という猟奇的な食べ方がうまい!と一緒にやりました。

口当たりがいいし、カメの香りが鼻孔に突き抜けてパンチが増すのです!

そんなふうに堪能をし、

「ごそうさま!美味しかった!」

とクサガメにお礼を言いつつ箸を置いたのでした。

まとめ

初めてとって食べた生き物、それがクサガメでした。

はじめて生き物を殺すという体験。ましてやそれがカメだと処理にとてもてまひまかかり、長く重たい時を体感をする事ができました。幸か不幸かじっくり考えて自分とカメと向き合う時間、それは今でも忘れません。クサガメありがとう。君は美味しかったよ!

クサガメ(臭亀)

【採取場所】河川、池、沼
【採取時期】冬以外
イシガメ科イシガメ属。日本でよく目にするカメのうちの一種。日本在来のものではなく、中世に持ち込まれた外来種と考えられている。性格は比較的温厚だが、危険を感じるとクサいにおいをだす。
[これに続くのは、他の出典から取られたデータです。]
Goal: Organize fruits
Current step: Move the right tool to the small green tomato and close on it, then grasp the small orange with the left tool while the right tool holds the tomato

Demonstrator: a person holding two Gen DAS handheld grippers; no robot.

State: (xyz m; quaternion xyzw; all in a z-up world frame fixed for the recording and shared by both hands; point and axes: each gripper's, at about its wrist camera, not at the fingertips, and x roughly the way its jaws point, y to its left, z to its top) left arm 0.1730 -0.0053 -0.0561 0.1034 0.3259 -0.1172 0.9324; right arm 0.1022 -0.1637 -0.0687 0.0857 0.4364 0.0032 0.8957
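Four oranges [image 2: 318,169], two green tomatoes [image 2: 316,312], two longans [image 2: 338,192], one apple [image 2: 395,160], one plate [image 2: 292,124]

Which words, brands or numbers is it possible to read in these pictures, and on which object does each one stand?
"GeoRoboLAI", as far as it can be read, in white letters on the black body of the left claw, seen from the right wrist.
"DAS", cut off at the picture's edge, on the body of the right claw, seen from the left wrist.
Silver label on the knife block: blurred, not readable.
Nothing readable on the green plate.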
参考にさせていただいた資料:Wikipedia、デイリーポータルZ

宣伝コーナー

甲羅つきという非常に合理的な生き物であるカメの図鑑、カッコ可愛い!


スッポン鍋、めちゃめちゃ高いけどこの旨さは他にありません…。

カメ釣りの針はワーム針がオススメ。かなり大きい針でも飲んじゃうので要注意。

【おまけ料理レシピ】クサガメ鍋

【材料】
クサガメ x大きいの一匹
豆腐 x適量
昆布 x適量
長ネギ x適量
生姜 x適量
シイタケとか白菜とか好みの具 x適量

【作り方】
1.
クサガメの首をペンチで掴んで吊るす。
首が伸びたところで金切りバサミで落とす。

2.
甲羅を開く、金鋸(ダイソーに売ってる)でギコギコやるのが早い。
包丁の柄はすんごい時間がかかるのでオススメしない。

3.
内蔵を傷つけないように取り出す。
手足を甲羅と関節に沿って切り出す。
お尻としっぽは臭腺があるので使わない。

4.
甲羅、腹甲、手足、をそれぞれ下茹でする。

5.
手足の皮を剥く。
甲羅の皮を剥く。

6.
クサガメの手足と甲羅、適当にカットした生姜・ネギの青い部分・昆布を弱火で1時間茹でる。
→昆布だけ沸騰したら取り出す。

7.
6のダシを濾して、塩で味を整える。
豆腐と好みの具材を加えて軽く煮たら完成。